CHILDES Danish Plunkett Corpus

Kim Plunkett
Department of Psychology
University of Oxford
kim.plunkett@psy.oxford.ac.uk
website

Participants:	2
Type of Study:	naturalistic
Location:	Denmark
Media type:	video
DOI:	doi:10.21415/T53594

Citation information

Plunkett, K. (1985). Preliminary approaches to language development. Århus: Århus University Press.

Plunkett, K. (1986). Learning strategies in two Danish children’s language development. Scandinavian Journal of Psychology, 27, 64–73.

In accordance with TalkBank rules, any use of data from this corpus must be accompanied by at least one of the above references.

Other relevant references include:

Peters, A. (1983). The units of language acquisition. New York: Cambridge University Press.

Piaget, J. (1952). The origins of intelligence in children. New York: International Universities Press.

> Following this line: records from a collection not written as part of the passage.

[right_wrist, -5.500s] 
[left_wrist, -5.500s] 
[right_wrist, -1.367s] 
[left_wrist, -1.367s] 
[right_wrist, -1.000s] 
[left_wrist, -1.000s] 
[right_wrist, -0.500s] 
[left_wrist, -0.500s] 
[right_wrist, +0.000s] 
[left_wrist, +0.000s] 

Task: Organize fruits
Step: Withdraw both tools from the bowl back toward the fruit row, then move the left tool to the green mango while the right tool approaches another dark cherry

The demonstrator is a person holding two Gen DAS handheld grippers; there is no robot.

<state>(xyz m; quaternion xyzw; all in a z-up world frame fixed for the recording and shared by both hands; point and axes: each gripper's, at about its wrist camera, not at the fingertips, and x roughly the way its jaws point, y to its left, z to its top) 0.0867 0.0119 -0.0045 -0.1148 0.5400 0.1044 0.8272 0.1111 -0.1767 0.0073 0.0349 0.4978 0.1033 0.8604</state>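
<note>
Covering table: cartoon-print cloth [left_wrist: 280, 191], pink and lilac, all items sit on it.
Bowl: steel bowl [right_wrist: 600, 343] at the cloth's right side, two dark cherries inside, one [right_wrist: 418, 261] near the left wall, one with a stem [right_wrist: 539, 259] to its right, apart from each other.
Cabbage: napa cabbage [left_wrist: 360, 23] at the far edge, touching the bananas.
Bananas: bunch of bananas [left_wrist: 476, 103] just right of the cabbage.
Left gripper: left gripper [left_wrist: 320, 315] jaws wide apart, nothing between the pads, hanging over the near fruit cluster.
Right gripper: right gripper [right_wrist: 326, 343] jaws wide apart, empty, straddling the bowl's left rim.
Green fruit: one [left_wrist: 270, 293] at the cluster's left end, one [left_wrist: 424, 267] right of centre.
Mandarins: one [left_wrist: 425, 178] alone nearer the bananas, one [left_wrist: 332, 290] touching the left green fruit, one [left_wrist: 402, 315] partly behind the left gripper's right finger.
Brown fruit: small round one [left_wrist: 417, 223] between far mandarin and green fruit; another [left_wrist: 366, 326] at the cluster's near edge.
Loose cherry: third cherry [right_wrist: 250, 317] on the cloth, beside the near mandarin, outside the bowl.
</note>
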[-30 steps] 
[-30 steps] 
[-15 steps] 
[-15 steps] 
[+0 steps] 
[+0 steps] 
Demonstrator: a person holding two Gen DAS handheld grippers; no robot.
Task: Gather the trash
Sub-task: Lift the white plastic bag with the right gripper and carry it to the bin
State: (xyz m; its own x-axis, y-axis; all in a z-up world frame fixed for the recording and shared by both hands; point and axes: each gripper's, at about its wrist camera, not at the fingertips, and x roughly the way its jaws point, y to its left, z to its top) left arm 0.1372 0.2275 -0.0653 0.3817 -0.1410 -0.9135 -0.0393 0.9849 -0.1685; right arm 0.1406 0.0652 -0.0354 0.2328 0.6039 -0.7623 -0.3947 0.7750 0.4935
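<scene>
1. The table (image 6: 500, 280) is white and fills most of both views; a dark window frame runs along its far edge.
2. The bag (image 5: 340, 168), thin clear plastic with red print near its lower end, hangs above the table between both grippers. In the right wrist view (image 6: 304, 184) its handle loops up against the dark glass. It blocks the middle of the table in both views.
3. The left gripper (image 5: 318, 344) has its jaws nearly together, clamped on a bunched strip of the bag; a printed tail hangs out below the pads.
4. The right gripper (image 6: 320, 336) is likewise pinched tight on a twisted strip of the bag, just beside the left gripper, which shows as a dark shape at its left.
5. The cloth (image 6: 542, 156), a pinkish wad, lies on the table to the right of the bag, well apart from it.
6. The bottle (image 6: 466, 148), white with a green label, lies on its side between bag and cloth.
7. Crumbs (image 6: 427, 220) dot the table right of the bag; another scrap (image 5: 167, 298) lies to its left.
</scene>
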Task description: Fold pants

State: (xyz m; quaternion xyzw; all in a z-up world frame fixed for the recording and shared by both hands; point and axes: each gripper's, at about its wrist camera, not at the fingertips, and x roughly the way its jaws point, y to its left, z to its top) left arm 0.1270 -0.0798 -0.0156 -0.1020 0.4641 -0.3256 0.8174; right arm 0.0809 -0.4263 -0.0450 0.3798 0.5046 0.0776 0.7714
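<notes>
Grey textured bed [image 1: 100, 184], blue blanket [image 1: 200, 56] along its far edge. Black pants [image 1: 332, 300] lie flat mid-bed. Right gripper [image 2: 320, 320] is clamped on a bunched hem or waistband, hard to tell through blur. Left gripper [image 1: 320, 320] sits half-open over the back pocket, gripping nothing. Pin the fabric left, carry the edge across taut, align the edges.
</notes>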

Snow, C. E. (1972). Mothers’ speech to children learning language. Child Development, 43, 549–565

Uzgiris, I., & Hunt, J. (1975). Toward ordinal scales of psychological development in infancy. Champaign: University of Illinois Press.

Project Description

This directory contains longitudinal corpora from two Danish children — Anne and Jens — studied by Kim Plunkett of Århus University from 1982 to 1987. The data were contributed to CHILDES in 1989. In addition to the CHAT transcripts, results from the Uzgiris-Hunt Infant Assessment Scales are available for both children during the first year of the study, as are results of various comprehension tests.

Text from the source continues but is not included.